Oh yeah, Monday afternoon we went down to Preston and did a little shopping. Katie had been wanting to go to H&M some time, and that was the closest we could find one. Even if there had been one in Lancaster, I'm not too sure I would have wanted to go, since everything in Lancaster is so tiny, you don't get anything good anyway. However, Katie didn't find anything she loved and just had to have, but I found a great new shirt that I'm going to take with me to London for the theatre this weekend.
Speaking of which ...
This weekend
JoAnna and I are going to London this weekend to see Phantom of the Opera. We have big plans for what else we're doing while we're there, but I'll wait to tell you those things after we actually do them. But let me just say that I'm really excited for it. Not least because we're going to the West End for a marvelous musical, and I get to dress up for it.
Last but not least
School is ... OK, I guess. As I told Katie (who left this morning to go back home), last term was good for school, bad for social life, and this term is much better for social life, but terrible for school.

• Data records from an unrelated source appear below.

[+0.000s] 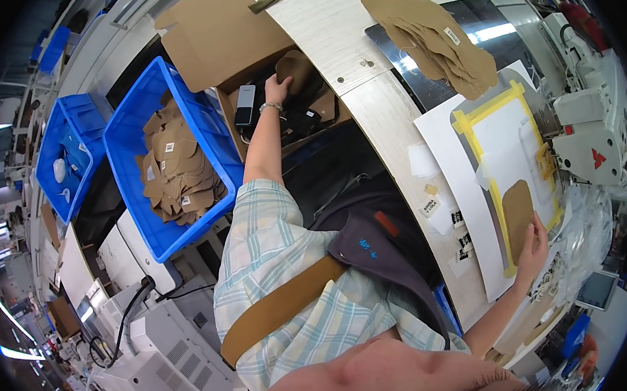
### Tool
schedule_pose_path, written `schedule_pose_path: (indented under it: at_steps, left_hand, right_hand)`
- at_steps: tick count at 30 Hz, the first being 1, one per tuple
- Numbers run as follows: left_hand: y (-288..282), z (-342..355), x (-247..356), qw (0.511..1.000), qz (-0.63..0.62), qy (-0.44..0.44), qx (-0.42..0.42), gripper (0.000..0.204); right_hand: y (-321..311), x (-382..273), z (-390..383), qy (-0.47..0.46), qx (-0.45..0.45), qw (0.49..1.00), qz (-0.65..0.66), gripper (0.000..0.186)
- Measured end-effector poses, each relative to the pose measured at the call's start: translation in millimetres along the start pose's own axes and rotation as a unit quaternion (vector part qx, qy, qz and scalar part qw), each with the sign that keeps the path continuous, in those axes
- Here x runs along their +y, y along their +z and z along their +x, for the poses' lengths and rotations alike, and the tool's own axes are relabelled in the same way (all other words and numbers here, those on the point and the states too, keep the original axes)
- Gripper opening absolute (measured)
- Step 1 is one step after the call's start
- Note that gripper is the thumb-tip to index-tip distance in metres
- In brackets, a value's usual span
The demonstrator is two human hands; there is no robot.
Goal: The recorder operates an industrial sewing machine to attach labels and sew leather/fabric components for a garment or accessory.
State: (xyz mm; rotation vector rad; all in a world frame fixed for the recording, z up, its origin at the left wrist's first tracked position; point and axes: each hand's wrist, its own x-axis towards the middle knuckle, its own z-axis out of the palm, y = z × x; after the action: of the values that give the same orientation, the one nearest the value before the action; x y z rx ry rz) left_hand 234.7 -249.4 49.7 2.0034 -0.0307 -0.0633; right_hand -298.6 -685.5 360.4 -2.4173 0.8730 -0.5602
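Observation:
My left hand [277, 90] reaches into an open cardboard box [225, 106] and grips a rounded brown cut piece [293, 67]. Beside that hand in the box lie a dark handheld device with a grey top [245, 105] and some black items [305, 122]. Over on the right, my right hand [535, 247] holds the edge of a long brown cut piece [518, 213], its fingers along the side. That piece overlaps a white sheet framed with yellow tape [503, 129]. Part of the right thumb is hard to make out.
A blue bin [168, 247] heaped with brown cut pieces [174, 160] stands left of the box, with a smaller blue bin [52, 184] beyond. More brown pieces [430, 36] are stacked on the white table [378, 98]. A white sewing machine [586, 142] stands at the far right.

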Motion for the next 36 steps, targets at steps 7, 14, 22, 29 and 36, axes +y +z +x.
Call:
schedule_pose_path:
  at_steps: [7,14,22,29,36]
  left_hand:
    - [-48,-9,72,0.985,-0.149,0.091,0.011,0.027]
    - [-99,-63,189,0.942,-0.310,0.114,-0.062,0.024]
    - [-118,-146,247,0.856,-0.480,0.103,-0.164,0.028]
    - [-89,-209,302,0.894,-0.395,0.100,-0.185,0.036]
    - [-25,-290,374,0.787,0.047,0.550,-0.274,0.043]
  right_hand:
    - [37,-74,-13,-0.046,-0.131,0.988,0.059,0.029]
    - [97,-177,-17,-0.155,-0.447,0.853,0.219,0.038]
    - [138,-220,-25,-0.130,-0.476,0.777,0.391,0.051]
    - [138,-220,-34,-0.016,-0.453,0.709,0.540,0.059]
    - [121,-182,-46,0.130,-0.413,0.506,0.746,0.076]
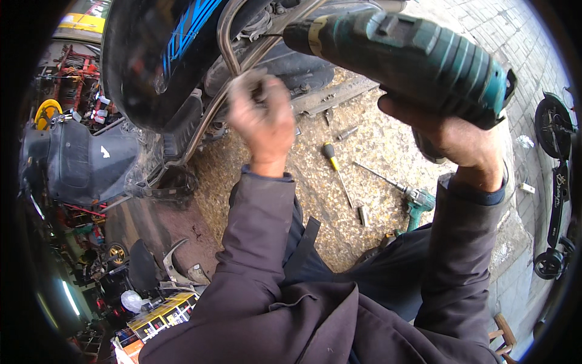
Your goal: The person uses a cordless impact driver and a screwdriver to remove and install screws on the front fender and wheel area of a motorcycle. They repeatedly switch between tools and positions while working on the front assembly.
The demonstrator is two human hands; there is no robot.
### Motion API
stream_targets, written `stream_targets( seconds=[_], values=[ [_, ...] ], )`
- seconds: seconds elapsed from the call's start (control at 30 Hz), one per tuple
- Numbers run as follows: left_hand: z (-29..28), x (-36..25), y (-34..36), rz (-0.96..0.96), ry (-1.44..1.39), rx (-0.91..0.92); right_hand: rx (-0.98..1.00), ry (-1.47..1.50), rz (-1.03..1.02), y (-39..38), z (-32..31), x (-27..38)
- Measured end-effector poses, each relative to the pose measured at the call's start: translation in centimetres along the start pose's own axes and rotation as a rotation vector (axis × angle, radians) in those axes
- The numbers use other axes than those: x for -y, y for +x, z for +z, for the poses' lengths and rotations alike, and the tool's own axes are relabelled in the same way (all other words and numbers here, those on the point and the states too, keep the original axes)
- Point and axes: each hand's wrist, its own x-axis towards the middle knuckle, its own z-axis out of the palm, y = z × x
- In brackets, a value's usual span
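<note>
My right hand (464,136) is closed round the handle of a green and black power drill (406,57). The drill lies level, its thin bit (273,35) pointing left at metal parts of a black scooter (148,67) with blue stripes. The bit's tip is close to these parts; whether it touches them I cannot tell. Beside the scooter's bent metal tube (206,124) is my left hand (264,118), raised below the bit. Motion smears its fingers, so I cannot make out whether they hold anything.
On the speckled floor lie a yellow-black screwdriver (330,156), a socket-like metal piece (363,216) and a second green drill (418,203) with a long bit. A kick scooter (555,200) stands on the paving at right. Another dark scooter seat (85,164) is at left.
</note>
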Motion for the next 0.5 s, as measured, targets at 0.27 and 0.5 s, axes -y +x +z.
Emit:
stream_targets(
  seconds=[0.27, 0.5],
  values=[
    [3.0, 3.3, 0.2, -0.344, -0.421, 0.117, 0.084, -0.117, -0.006, 1.6, -0.4, 2.4],
    [3.1, 5.2, 2.7, -0.341, -0.652, 0.043, 0.112, -0.451, -0.191, 2.8, -0.2, 2.8]
  ],
)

I still hate my CDA class, and I'm really annoyed about having to do an assignment for it. I still have no idea what I'm doing for that class, but these days I'm leaning towards doing a 'theoretical' discussion of the concept of 'critical' (as in, Critical Discourse Analysis), mainly because that one sounds like it will give me the least trouble and nausea. Meanwhile, I'm trying to figure out what I'm doing with my sociolinguistics assignment as well. I understand the concepts that we talk about just fine, but I don't feel like I have the necessary knowledge and direction to actually do a sociolinguistically-oriented analysis of anything. I know what data I want to use, but I'm not sure what to do with it. The only class I'm feeeling OK about right now is RIAL (Research Issues in Applied Linguistics), for which I have to write a 5,000-word introduction to my dissertation. I know exactly what I'm doing for my dissertation, and I've thought it through enough to feel comfortable with writing that long a paper on it. This week, my dissertation proposal is due, and that's what I'll be working on for the rest of the day.